▶ [Exercise instructions]: The answer must consist solely of the lines from the opening line of the entries through the line with "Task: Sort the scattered", transcribed exactly and without any pictures.

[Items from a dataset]

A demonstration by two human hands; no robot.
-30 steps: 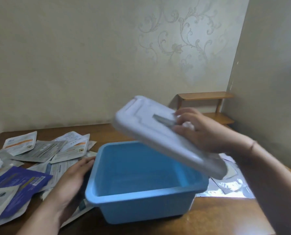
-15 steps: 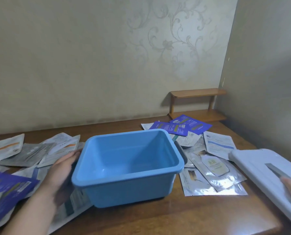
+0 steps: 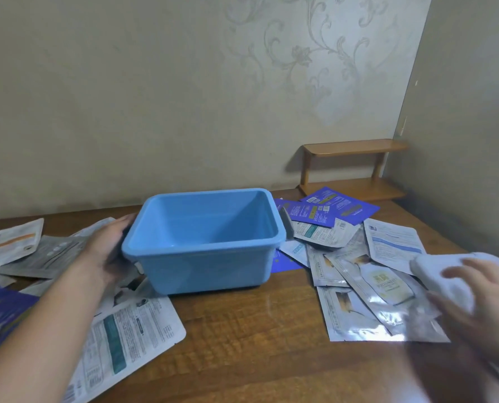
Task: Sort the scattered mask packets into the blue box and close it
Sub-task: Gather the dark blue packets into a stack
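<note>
A dark wooden table (image 3: 242, 330) in a papered corner carries the empty blue box (image 3: 204, 239) at centre; the left hand (image 3: 108, 251) cups its 9 o'clock side, mask packets (image 3: 367, 286) lie at 3 and 8 o'clock, thin, slick and floppy, probably best pinched at an edge; the right hand (image 3: 480, 298) blurs over the white lid (image 3: 434, 271), grip unclear
</note>
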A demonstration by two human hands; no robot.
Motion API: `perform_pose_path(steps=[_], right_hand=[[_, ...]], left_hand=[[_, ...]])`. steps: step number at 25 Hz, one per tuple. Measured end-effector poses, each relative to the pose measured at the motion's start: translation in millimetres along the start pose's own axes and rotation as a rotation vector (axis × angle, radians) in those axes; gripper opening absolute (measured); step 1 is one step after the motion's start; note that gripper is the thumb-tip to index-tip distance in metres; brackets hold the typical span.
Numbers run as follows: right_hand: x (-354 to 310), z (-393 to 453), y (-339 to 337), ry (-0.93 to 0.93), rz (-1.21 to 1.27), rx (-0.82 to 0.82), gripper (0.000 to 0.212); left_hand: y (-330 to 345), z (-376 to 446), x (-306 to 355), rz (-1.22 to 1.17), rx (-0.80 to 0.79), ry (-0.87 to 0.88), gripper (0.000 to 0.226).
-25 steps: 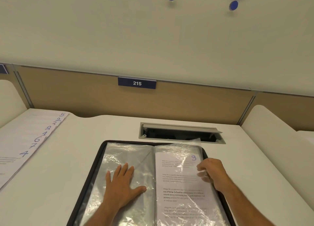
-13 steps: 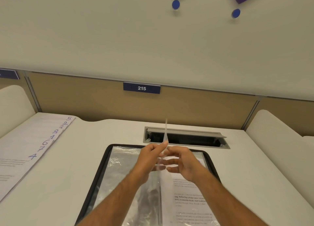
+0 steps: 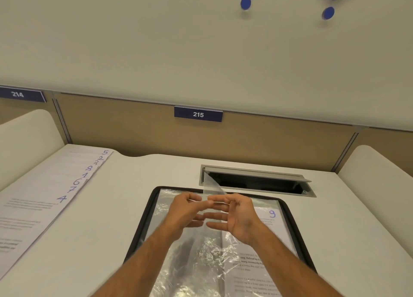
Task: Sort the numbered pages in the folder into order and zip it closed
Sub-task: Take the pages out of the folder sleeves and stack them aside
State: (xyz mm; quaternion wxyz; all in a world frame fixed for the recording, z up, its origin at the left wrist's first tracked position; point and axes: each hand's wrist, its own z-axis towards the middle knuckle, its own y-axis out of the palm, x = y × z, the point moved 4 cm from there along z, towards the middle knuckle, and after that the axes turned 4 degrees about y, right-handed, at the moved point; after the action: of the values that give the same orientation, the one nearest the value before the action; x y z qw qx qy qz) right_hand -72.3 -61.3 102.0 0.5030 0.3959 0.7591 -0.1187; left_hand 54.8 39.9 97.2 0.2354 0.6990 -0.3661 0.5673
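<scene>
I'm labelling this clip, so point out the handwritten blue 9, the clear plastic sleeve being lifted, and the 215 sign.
Handwritten blue 9 (image 3: 272,213), head view, on the digit's loop.
Clear plastic sleeve (image 3: 212,188), head view, raised upper corner.
Dark blue 215 sign (image 3: 198,114), head view, on the numerals.

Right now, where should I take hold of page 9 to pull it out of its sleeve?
Probably page 9 by its top edge, from the far side. It lies flat in the right half of the folder, and the raised sleeve the left hand and right hand pinch seems to open at the top.
</scene>
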Motion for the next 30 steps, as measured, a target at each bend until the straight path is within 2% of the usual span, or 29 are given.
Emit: perform_pose_path(steps=[6,10,13,15,17,19,22,24,26,28,30], right_hand=[[26.7,7.6,2.3,0.067,-0.014,0.023,0.042],[30.2,10.7,-3.5,0.076,0.01,0.021,0.04],[27.6,13.6,-22.2,0.049,-0.031,0.106,0.036],[28.6,17.2,-41.7,-0.026,-0.195,0.235,0.029],[33.4,20.4,-66.6,-0.129,-0.513,0.415,0.019],[40.0,19.6,-91.2,-0.21,-0.862,0.552,0.018],[60.3,17.2,-125.2,-0.202,-1.308,0.597,0.047],[73.9,13.4,-143.3,-0.134,-1.512,0.593,0.065],[85.7,9.3,-158.4,-0.049,-1.523,0.594,0.085],[93.5,8.6,-169.7,-0.037,-1.494,0.599,0.105],[97.3,11.6,-175.4,-0.042,-1.51,0.61,0.114]], left_hand=[[7.7,6.3,-41.0,-0.02,0.084,-0.053,0.026],[-4.8,11.3,-32.1,0.017,0.156,-0.015,0.027],[-29.3,18.0,-12.7,0.061,0.238,0.056,0.031],[-51.4,26.6,-4.4,0.113,0.299,0.09,0.032],[-73.9,35.1,-3.2,0.224,0.351,0.112,0.028],[-91.0,41.4,-7.0,0.386,0.376,0.141,0.022],[-100.3,48.5,-19.6,0.685,0.351,0.173,0.017],[-100.7,53.5,-36.3,0.774,0.325,0.153,0.025],[-102.8,59.2,-57.4,0.807,0.311,0.106,0.03],[-103.5,63.7,-75.4,0.84,0.297,0.086,0.025],[-102.3,65.9,-83.7,0.857,0.294,0.096,0.017]])
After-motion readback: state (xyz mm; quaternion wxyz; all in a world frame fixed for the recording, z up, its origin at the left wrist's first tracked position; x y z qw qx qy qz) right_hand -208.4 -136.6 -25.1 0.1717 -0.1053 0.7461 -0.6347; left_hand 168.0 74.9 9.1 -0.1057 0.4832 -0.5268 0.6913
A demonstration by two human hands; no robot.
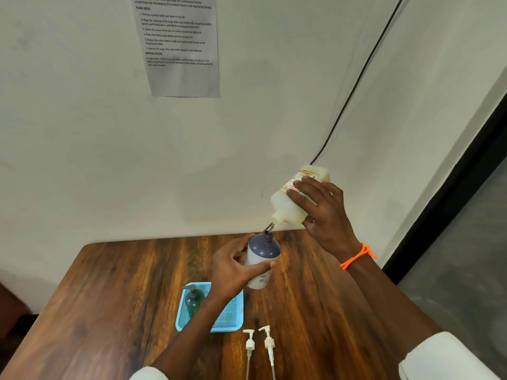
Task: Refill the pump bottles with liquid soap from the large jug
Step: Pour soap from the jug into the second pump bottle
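Observation:
My right hand [322, 212] grips the large pale yellow jug [288, 204], tipped with its nozzle pointing down and left. The nozzle sits just above the open neck of a white pump bottle with a dark blue top [263, 249]. My left hand [233, 267] holds that bottle by its body, lifted above the wooden table [123, 297]. A dark green pump bottle [193, 300] with its pump fitted stands in a blue mesh tray [227, 316]. Two white pump heads [259, 344] with long tubes lie on the table near the front.
A printed instruction sheet [179, 45] hangs on the wall behind the table. A black cable [356, 83] runs down the wall toward the jug. A dark door frame [452, 193] stands at the right, past the table's edge.

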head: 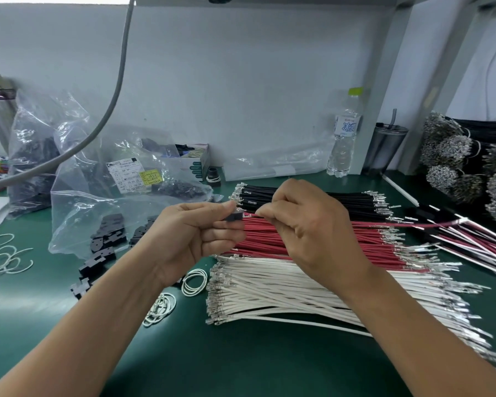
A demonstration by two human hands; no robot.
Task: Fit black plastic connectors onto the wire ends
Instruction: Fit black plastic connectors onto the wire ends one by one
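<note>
My left hand (195,227) pinches a black connector (235,216), my right hand (304,222) pinches a red wire (430,224) at it; big wire piles (284,285) remain unfitted, I judge

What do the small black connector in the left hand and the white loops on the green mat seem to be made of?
Small black connector: apparently moulded plastic, matte, blocky with crisp edges. Thin white loops: probably rubber bands, given their limp, uneven rings, though cord cannot be excluded.

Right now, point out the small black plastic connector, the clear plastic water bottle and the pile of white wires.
black plastic connector (236,216), head view, its visible side face.
clear plastic water bottle (344,138), head view, label area.
pile of white wires (269,285), head view, middle of pile.
</note>
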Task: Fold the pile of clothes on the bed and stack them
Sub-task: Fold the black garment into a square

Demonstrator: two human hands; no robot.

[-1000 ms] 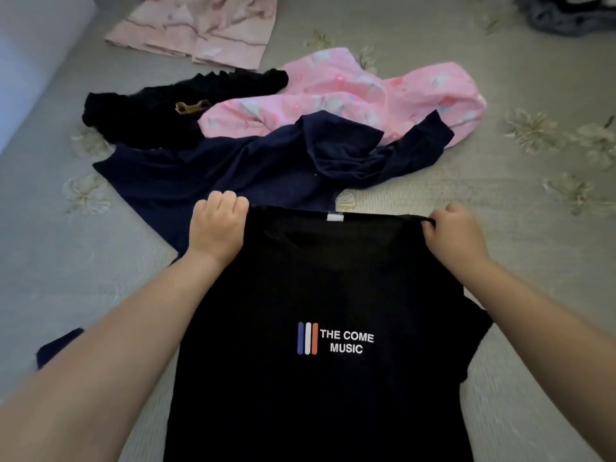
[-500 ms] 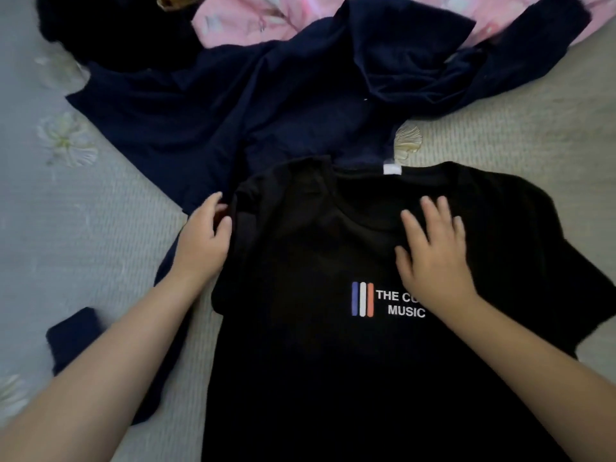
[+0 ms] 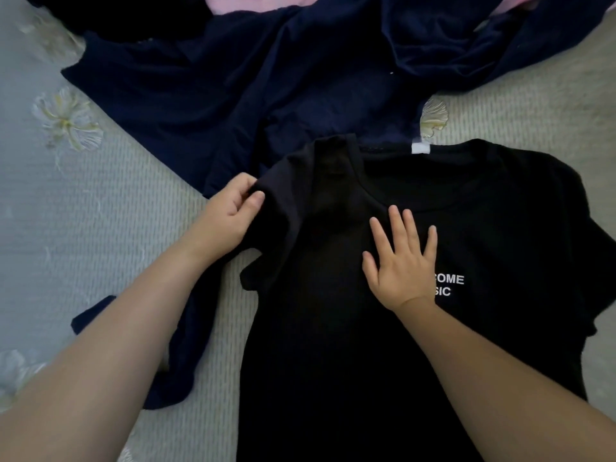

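Observation:
A black T-shirt (image 3: 500, 228) with white chest lettering lies front-up on the bed, collar away from me. My left hand (image 3: 230, 211) pinches the shirt's left shoulder and sleeve, which is bunched and folded inward. My right hand (image 3: 400, 261) lies flat with fingers spread on the chest, covering part of the print. A crumpled navy garment (image 3: 266, 78) lies just beyond the collar, and part of it runs under my left forearm.
The grey bedspread (image 3: 83, 211) with embroidered flowers surrounds the clothes. A strip of pink fabric (image 3: 253, 0) and a black garment (image 3: 116, 15) show at the top edge behind the navy one.
The view has moved closer and lower. My left hand went from resting beside the shoulder to pinching it. My right hand slid left over the print.

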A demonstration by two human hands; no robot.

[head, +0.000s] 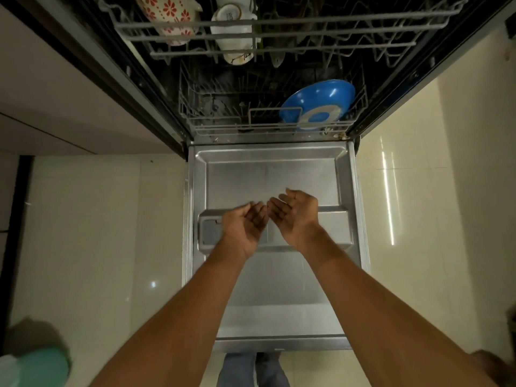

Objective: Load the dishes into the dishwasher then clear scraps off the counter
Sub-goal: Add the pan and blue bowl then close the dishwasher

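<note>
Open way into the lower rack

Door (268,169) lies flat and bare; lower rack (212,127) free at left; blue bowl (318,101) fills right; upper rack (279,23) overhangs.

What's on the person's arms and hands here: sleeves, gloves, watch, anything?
Nothing worn. Both forearms are bare right down to the frame edge, with no sleeve in view. The left hand and right hand have no gloves, and no rings, watch or bands are visible.
</note>
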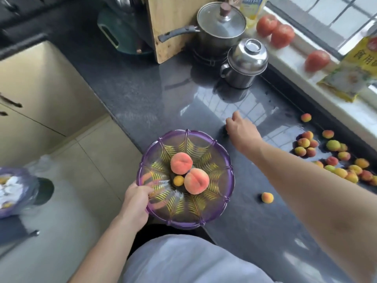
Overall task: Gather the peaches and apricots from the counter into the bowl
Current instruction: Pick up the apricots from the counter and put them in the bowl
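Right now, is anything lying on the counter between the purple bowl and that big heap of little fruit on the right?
In the head view, one lone apricot lies on the counter between the bowl and the heap; the right forearm crosses above.

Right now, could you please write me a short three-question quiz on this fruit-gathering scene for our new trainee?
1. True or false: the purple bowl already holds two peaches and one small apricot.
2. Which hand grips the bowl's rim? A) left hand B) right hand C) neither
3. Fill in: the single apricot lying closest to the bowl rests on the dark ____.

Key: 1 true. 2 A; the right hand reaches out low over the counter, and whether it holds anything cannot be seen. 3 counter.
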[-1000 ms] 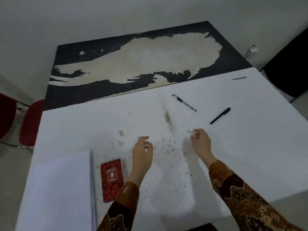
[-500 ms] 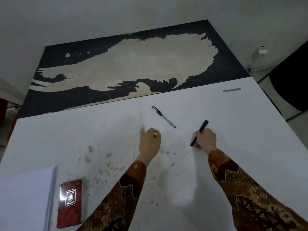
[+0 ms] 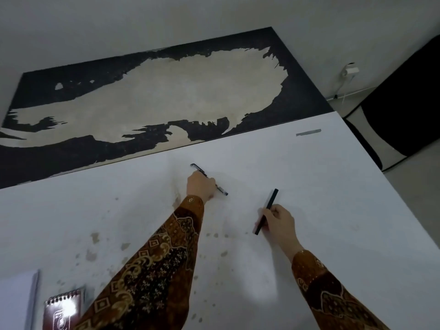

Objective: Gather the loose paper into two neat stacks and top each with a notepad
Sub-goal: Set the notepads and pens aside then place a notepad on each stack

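A stack of white paper (image 3: 16, 298) lies at the table's near left corner, cut off by the frame. Beside it sits a red spiral notepad (image 3: 63, 310), partly hidden by my left sleeve. My left hand (image 3: 201, 188) reaches across the white table (image 3: 333, 210) and curls over a black-and-clear pen (image 3: 209, 179) lying on it. My right hand (image 3: 278, 221) grips a black pen (image 3: 267, 210), whose tip points away from me.
The white table has brown stains (image 3: 95, 236) around its middle. A strip of grey tape (image 3: 308, 132) is stuck at the far right. Behind stands a second, black table with worn pale surface (image 3: 166, 91). A wall socket (image 3: 348, 71) and dark furniture (image 3: 404, 103) are at right.
My left hand moved forward from the stained middle onto the black-and-clear pen. My right hand took the black pen and now holds it. The view shifted forward; paper and notepad slid to the bottom left.
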A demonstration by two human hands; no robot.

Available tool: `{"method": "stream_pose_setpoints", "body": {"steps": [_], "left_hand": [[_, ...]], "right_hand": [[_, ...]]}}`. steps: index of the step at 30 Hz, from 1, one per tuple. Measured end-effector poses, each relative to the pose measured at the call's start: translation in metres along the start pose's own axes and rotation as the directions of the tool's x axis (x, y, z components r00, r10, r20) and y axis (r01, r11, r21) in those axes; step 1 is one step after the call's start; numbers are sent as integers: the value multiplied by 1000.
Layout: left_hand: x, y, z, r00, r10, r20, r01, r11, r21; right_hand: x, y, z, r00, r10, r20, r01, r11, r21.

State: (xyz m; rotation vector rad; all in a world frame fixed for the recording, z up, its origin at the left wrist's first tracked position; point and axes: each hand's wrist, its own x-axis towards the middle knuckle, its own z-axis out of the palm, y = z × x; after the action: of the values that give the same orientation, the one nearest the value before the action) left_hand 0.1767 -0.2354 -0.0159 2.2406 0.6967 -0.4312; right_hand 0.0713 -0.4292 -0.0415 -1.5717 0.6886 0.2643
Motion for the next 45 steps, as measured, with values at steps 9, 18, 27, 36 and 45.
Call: {"method": "stream_pose_setpoints", "body": {"steps": [9,18,27,36,45], "left_hand": [[-49,-45,-18,998,51,32,-45,986,-162],[-163,-190,-48,996,-39,-78,23,980,-196],[-195,-287,-79,983,-6,-182,4,1000,-7],[-188,-322,-92,987,39,-156,-24,995,93],[-188,-341,-93,974,143,-175,-135,989,58]], "right_hand": [[-11,1,11,997,-64,46,71,980,-186],[-95,31,85,932,-75,356,193,932,-307],[-186,86,154,840,4,542,275,859,-432],[-213,108,203,848,-71,526,381,770,-511],[-223,112,239,867,-205,455,462,676,-575]]}}
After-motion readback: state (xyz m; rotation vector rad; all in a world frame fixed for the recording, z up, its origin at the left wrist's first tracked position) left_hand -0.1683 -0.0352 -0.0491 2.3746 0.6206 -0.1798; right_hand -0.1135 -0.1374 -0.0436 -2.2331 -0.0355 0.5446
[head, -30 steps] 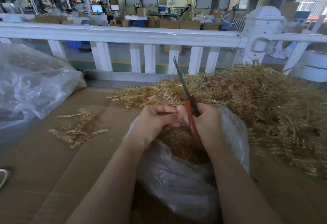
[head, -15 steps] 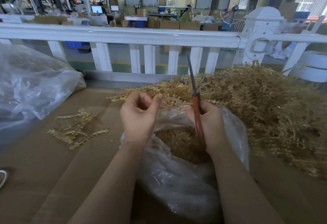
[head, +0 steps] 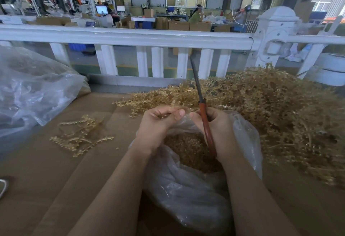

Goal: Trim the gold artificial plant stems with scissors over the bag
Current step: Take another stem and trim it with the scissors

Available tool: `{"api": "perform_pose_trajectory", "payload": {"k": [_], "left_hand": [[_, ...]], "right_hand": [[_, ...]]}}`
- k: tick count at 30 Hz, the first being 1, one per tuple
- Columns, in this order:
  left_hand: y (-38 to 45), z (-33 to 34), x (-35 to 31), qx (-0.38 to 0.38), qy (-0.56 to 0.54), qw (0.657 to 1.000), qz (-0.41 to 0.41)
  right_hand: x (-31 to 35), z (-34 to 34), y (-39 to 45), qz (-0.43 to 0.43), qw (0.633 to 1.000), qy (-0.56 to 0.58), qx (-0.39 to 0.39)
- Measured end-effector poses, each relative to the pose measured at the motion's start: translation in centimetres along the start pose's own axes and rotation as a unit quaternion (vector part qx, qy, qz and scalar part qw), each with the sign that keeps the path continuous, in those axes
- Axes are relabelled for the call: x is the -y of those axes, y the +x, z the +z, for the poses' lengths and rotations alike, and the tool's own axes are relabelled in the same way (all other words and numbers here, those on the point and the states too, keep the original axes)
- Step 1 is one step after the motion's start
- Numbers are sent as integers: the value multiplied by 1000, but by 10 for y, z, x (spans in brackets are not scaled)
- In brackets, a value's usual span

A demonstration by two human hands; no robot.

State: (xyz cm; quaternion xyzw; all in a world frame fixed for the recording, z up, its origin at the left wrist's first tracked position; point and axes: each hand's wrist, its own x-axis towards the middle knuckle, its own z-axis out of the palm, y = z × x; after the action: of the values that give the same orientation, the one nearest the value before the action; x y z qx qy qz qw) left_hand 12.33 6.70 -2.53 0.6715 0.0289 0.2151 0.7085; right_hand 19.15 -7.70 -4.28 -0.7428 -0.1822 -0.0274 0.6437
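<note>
Both hands busy above the clear plastic bag [head: 186, 189]!
Left hand [head: 158, 123], fingers curled, pinches a thin gold plastic stem [head: 172, 106]; right hand [head: 218, 131] wraps the red-handled scissors [head: 204, 118], blades together, pointing up. Gold trimmings fill the bag; the big gold stem heap [head: 270, 109] sits right, on the brown cardboard surface [head: 56, 179].

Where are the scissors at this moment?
In the head view, the scissors are near centre, gripped by the right hand above the open plastic bag, blades shut and pointing up toward the white railing.
</note>
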Motion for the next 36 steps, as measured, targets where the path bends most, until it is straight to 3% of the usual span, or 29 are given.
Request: {"api": "perform_pose_trajectory", "payload": {"k": [7,11,18,36], "left_hand": [[0,3,-4,-42,36,998,30],[2,-1,-5,-77,72,993,55],[1,-8,-6,-85,91,987,102],[3,-11,-6,-96,68,987,110]], "right_hand": [[0,0,-3,-22,998,-57,-13],[0,-6,-7,-71,986,-150,-31],[0,-6,-10,-132,948,-288,24],[2,-6,-12,-141,937,-320,4]]}}
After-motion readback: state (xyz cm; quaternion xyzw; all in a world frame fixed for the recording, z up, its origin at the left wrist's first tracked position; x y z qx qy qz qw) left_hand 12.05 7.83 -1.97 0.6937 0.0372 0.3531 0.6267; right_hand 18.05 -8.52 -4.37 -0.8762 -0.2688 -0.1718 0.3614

▶ [Worked solution]:
A demonstration by two human hands; no robot.
-30 steps: 
-15 steps: 
+0 steps: 
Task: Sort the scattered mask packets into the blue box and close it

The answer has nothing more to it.